Three top U.S. lawmakers are expressing concern about an agreement on the re-organization of U.S. forces on the Japanese island of Okinawa, which they say is imminent.
The lawmakers say in a formal statement that Washington and Tokyo are expected to announce the deal Wednesday, but Japanese media say the announcement has been postponed.
The two countries hope to finalize a long-delayed plan to relocate a strategic American military base to a less crowded part of Okinawa because of local complaints about noise, pollution and crime.
But in their statement Tuesday, U.S. Senators Jim Webb, John McCain and Carl Levin say no deal should be considered final until it has the support of the U.S. Congress. They say they are worried about the costs and strategic implications of the plan.
Japan's Kyodo news agency reports Wednesday that the announcement has been postponed in response to the statement by the U.S. lawmakers, all of whom belong to the Senate Armed Services Committee.
But the report quotes a top government official saying details of the deal will likely be released before Japanese Prime Minister Yoshihiko Noda begins a visit to Washington on Monday.
Japan's Mainichi newspaper says a delegation of Japanese politicians discussed the relocation scheme with a group of U.S. senators in Washington Tuesday. It does not say whether these are the same senators who issued the statement.
Other Japanese press reports say the agreement calls for the United States to gradually transfer several military bases on Okinawa back to Japanese control.
In February, Washington and Tokyo agreed to go ahead with the transfer of 8,000 troops from Okinawa to the U.S. territory of Guam.
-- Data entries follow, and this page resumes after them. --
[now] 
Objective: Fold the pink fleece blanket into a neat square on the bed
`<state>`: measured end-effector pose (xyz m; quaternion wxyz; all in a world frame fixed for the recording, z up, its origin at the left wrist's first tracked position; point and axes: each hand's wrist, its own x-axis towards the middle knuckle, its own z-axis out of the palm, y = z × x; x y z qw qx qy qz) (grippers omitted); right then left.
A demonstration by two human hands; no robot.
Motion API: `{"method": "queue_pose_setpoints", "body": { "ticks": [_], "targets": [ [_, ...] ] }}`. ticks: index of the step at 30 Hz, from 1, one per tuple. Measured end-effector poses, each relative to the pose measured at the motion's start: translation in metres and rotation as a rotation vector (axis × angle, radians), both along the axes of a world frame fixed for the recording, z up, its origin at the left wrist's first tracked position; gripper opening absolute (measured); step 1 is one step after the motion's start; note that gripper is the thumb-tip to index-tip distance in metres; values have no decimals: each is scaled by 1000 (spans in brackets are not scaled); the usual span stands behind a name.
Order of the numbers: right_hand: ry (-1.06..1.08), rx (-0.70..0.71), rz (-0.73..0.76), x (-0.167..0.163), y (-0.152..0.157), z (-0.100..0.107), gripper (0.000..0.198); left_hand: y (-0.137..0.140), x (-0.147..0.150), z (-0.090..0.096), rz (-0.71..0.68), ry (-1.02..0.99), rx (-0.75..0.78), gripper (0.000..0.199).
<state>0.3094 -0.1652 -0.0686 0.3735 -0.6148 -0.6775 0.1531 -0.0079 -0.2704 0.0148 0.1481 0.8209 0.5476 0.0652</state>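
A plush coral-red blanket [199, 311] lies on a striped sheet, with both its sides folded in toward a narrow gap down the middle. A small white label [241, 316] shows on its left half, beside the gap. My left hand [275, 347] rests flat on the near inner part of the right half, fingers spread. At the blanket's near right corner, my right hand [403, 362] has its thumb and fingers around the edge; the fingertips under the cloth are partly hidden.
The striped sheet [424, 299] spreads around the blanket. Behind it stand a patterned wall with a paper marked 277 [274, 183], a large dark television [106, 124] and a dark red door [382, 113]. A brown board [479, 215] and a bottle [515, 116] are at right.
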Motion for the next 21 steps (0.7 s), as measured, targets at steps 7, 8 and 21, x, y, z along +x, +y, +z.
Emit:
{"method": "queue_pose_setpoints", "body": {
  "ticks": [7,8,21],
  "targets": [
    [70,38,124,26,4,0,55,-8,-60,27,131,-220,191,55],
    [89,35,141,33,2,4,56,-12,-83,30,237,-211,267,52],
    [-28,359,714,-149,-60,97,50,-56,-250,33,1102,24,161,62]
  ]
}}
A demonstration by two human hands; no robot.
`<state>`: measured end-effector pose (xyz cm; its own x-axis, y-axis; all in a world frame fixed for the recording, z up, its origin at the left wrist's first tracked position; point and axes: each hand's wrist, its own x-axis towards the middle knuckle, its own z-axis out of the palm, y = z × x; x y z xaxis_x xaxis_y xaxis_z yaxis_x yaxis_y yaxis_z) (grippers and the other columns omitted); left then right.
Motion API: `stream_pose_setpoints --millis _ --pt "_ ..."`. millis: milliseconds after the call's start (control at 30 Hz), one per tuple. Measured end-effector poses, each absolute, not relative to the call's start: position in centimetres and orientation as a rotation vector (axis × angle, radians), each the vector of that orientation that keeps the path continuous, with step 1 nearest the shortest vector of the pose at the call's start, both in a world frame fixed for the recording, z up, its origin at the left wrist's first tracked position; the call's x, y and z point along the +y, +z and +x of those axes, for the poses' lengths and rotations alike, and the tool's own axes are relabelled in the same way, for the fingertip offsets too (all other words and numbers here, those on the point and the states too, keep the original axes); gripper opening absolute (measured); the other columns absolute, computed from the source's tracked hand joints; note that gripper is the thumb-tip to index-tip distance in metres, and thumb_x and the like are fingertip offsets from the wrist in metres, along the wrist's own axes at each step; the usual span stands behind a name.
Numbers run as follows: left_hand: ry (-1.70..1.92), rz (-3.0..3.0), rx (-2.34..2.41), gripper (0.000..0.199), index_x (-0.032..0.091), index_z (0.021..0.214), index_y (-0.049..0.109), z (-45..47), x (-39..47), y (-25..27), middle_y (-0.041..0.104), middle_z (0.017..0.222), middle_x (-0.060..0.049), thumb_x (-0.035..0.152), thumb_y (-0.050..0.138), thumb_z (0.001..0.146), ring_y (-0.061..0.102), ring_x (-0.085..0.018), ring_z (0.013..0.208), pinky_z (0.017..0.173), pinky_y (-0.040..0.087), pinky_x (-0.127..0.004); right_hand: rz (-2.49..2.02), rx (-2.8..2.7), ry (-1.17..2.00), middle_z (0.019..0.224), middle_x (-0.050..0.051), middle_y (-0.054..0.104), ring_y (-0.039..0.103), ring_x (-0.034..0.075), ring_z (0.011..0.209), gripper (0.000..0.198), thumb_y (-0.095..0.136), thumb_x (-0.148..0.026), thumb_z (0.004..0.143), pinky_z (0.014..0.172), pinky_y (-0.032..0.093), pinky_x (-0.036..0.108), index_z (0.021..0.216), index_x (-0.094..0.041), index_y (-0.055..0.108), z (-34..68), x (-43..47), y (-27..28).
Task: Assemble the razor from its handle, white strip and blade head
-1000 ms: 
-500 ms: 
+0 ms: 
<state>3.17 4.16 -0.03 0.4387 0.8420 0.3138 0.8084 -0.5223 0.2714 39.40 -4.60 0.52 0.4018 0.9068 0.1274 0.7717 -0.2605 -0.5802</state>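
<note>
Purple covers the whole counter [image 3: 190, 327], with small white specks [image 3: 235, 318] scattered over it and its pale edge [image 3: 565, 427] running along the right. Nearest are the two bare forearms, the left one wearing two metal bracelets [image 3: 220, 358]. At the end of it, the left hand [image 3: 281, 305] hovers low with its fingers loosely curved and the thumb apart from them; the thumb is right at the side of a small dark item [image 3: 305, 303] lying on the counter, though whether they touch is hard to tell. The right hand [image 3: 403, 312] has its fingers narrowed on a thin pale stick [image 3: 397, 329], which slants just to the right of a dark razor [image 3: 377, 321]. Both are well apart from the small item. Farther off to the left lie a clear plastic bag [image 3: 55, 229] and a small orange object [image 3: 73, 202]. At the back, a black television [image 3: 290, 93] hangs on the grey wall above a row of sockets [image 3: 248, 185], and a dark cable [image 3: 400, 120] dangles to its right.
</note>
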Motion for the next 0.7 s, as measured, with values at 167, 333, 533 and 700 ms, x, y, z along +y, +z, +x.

But a final decision was not reached on closing the Futenma air base, also on Okinawa.
A joint statement at the time said both countries remain fully committed to replacing the Futenma facility and the relocation of its air base to Camp Schwab, which is also on Okinawa. Futenma is located in a congested urban area of Okinawa and is unpopular with residents because of the added stress it puts on local infrastructure.
But plans to build a replacement base for the Marines in a less congested coastal area have met with strong resistance from environmentalists and other groups.
The U.S. has some 47,000 troops in Japan, mostly on Okinawa.